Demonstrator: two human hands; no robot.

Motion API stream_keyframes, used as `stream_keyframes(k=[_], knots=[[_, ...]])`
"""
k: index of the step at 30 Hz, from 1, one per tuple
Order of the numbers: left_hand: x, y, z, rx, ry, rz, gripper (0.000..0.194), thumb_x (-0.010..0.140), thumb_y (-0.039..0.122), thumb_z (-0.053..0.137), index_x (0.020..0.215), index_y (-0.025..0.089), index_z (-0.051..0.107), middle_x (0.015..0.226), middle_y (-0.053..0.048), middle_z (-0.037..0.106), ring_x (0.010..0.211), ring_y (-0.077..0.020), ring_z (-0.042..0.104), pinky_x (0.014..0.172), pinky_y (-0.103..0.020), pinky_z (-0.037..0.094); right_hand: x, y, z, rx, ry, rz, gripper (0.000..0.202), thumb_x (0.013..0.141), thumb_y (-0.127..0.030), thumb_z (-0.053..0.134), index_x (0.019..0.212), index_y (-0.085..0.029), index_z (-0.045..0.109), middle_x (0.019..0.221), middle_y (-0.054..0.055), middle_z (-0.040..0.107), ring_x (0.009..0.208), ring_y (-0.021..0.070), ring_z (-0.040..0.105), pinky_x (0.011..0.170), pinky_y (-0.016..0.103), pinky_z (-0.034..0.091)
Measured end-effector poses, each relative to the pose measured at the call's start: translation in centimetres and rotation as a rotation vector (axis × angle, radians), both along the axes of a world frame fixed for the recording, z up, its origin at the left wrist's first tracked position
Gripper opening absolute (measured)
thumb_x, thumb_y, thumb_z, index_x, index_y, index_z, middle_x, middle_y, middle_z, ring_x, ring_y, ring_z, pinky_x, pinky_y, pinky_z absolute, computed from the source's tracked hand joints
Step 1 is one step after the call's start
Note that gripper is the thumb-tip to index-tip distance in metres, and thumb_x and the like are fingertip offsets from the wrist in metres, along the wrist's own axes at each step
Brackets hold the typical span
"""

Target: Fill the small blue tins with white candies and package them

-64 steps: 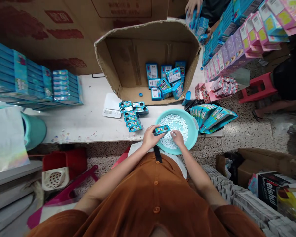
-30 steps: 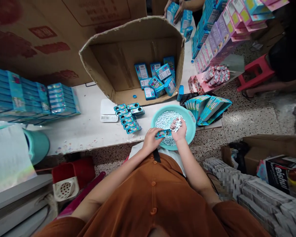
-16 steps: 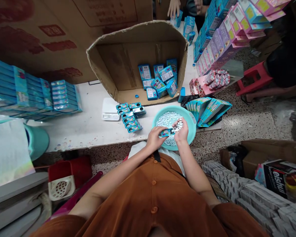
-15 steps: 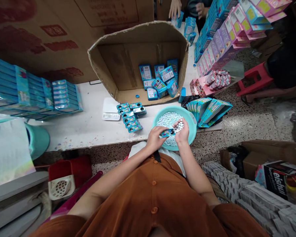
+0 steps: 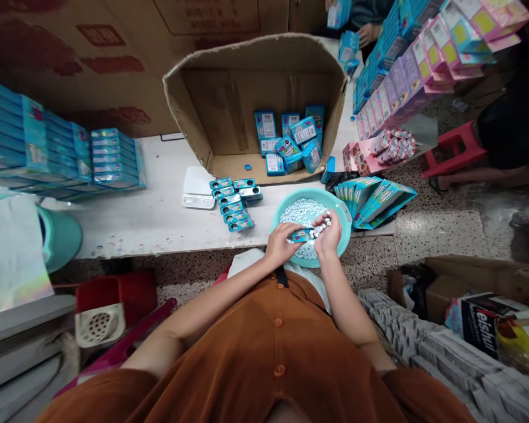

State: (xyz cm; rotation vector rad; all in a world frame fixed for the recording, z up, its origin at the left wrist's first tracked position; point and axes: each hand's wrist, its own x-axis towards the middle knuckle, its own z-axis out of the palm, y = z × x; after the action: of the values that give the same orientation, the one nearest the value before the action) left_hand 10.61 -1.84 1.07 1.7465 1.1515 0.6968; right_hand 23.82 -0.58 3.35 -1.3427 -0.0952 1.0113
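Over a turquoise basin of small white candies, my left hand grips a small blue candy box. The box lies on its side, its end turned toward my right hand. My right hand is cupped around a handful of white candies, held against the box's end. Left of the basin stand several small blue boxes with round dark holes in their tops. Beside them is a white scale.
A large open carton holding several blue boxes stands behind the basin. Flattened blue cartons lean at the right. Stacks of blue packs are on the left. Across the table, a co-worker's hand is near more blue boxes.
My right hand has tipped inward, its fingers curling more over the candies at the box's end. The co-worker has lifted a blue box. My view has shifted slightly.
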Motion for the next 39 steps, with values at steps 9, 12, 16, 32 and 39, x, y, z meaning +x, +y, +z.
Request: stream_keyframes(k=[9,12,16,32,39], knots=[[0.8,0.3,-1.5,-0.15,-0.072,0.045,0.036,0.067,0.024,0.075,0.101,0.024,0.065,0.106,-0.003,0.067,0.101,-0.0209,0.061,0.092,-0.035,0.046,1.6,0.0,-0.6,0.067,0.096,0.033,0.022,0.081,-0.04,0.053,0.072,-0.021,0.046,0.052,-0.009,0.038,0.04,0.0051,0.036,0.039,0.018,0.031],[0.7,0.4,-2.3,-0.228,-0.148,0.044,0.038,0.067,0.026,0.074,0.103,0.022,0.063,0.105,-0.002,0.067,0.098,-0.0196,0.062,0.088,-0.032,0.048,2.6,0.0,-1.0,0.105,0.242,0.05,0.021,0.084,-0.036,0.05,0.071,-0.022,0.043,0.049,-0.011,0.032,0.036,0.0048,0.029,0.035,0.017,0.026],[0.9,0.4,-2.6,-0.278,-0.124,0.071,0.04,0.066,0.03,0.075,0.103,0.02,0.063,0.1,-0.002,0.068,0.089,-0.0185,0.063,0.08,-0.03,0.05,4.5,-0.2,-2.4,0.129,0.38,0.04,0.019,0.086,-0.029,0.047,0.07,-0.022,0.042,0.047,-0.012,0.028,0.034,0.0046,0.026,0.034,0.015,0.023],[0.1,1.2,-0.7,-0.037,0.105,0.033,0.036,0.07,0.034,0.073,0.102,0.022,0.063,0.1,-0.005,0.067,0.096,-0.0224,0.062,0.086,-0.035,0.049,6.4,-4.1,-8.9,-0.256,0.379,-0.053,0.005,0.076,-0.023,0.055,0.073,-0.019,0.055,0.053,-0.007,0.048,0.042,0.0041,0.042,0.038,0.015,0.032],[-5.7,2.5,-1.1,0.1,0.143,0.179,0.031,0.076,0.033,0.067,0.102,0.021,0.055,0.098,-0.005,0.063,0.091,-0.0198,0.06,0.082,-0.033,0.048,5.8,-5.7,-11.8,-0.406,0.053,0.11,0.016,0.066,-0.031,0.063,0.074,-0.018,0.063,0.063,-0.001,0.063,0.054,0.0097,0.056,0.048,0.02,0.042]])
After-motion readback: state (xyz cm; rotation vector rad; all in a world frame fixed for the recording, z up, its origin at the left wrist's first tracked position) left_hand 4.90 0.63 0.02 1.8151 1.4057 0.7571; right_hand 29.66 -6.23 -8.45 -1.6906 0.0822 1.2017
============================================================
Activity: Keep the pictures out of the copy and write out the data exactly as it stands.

Reply:
Demonstrator: two human hands; no robot.

Motion API stream_keyframes, used as `stream_keyframes(k=[_], knots=[[_, ...]])`
"""
k: index of the step at 30 Hz, from 1, one per tuple
Order of the numbers: left_hand: x, y, z, rx, ry, rz, gripper (0.000..0.194), thumb_x (-0.010..0.140), thumb_y (-0.039..0.122), thumb_z (-0.053..0.137), index_x (0.020..0.215), index_y (-0.025..0.089), index_z (-0.051..0.107), middle_x (0.015..0.226), middle_y (-0.053..0.048), middle_z (-0.037..0.106), ring_x (0.010..0.211), ring_y (-0.077..0.020), ring_z (-0.042..0.104), pinky_x (0.014..0.172), pinky_y (-0.103..0.020), pinky_z (-0.037..0.094); right_hand: x, y, z, rx, ry, rz, gripper (0.000..0.202), thumb_x (0.013..0.141), thumb_y (-0.127..0.030), thumb_z (-0.053..0.134), index_x (0.019..0.212), index_y (-0.085..0.029), index_z (-0.045..0.109), middle_x (0.019..0.221), middle_y (-0.054..0.055), middle_z (-0.040..0.107), ring_x (0.009..0.208), ring_y (-0.021..0.070), ring_z (-0.040..0.105), pinky_x (0.011..0.170), pinky_y (-0.016..0.103), pinky_z (-0.034..0.091)
Measured end-effector poses, each relative to the pose measured at the call's start: translation in centimetres and rotation as a rotation vector (axis × angle, radians), both along the axes of a world frame fixed for the recording, z up, its origin at the left wrist's first tracked position
Gripper opening absolute (measured)
thumb_x, thumb_y, thumb_z, index_x, index_y, index_z, middle_x, middle_y, middle_z, ring_x, ring_y, ring_z, pinky_x, pinky_y, pinky_z absolute, computed from the source's tracked hand joints
Step 1 is one step after the call's start
Note that gripper is the thumb-tip to index-tip distance in metres, and thumb_x and the like are fingertip offsets from the wrist in metres, along the wrist's own axes at each step
Brackets hold the typical span
"""

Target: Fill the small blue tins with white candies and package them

-64 steps: 
-30 steps: 
-16 steps: 
-15 steps: 
+0 steps: 

State: (xyz cm; rotation vector rad; all in a world frame fixed for the recording, z up, its origin at the left wrist's first tracked position; point and axes: each hand's wrist, its own x-axis towards the middle knuckle, its own z-axis out of the palm, y = z × x; after the action: of the values that give the same orientation, the one nearest the value before the action) left_hand 10.61 -1.84 1.07 1.7465 1.1515 0.6968; right_hand 23.82 -0.58 3.35 -1.3427 -0.0952 1.0113
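Over a turquoise basin of small white candies, my left hand grips a small blue candy box. The box lies on its side, its end turned toward my right hand. My right hand is cupped around a handful of white candies, held against the box's end. Left of the basin stand several small blue boxes with round dark holes in their tops. Beside them is a white scale.
A large open carton holding several blue boxes stands behind the basin. Flattened blue cartons lean at the right. Stacks of blue packs are on the left. Across the table, a co-worker's hand is near more blue boxes.
My right hand has tipped inward, its fingers curling more over the candies at the box's end. The co-worker has lifted a blue box. My view has shifted slightly.
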Motion for the next 39 steps, with values at steps 9, 12, 16, 32 and 39, x, y, z meaning +x, +y, +z.
Request: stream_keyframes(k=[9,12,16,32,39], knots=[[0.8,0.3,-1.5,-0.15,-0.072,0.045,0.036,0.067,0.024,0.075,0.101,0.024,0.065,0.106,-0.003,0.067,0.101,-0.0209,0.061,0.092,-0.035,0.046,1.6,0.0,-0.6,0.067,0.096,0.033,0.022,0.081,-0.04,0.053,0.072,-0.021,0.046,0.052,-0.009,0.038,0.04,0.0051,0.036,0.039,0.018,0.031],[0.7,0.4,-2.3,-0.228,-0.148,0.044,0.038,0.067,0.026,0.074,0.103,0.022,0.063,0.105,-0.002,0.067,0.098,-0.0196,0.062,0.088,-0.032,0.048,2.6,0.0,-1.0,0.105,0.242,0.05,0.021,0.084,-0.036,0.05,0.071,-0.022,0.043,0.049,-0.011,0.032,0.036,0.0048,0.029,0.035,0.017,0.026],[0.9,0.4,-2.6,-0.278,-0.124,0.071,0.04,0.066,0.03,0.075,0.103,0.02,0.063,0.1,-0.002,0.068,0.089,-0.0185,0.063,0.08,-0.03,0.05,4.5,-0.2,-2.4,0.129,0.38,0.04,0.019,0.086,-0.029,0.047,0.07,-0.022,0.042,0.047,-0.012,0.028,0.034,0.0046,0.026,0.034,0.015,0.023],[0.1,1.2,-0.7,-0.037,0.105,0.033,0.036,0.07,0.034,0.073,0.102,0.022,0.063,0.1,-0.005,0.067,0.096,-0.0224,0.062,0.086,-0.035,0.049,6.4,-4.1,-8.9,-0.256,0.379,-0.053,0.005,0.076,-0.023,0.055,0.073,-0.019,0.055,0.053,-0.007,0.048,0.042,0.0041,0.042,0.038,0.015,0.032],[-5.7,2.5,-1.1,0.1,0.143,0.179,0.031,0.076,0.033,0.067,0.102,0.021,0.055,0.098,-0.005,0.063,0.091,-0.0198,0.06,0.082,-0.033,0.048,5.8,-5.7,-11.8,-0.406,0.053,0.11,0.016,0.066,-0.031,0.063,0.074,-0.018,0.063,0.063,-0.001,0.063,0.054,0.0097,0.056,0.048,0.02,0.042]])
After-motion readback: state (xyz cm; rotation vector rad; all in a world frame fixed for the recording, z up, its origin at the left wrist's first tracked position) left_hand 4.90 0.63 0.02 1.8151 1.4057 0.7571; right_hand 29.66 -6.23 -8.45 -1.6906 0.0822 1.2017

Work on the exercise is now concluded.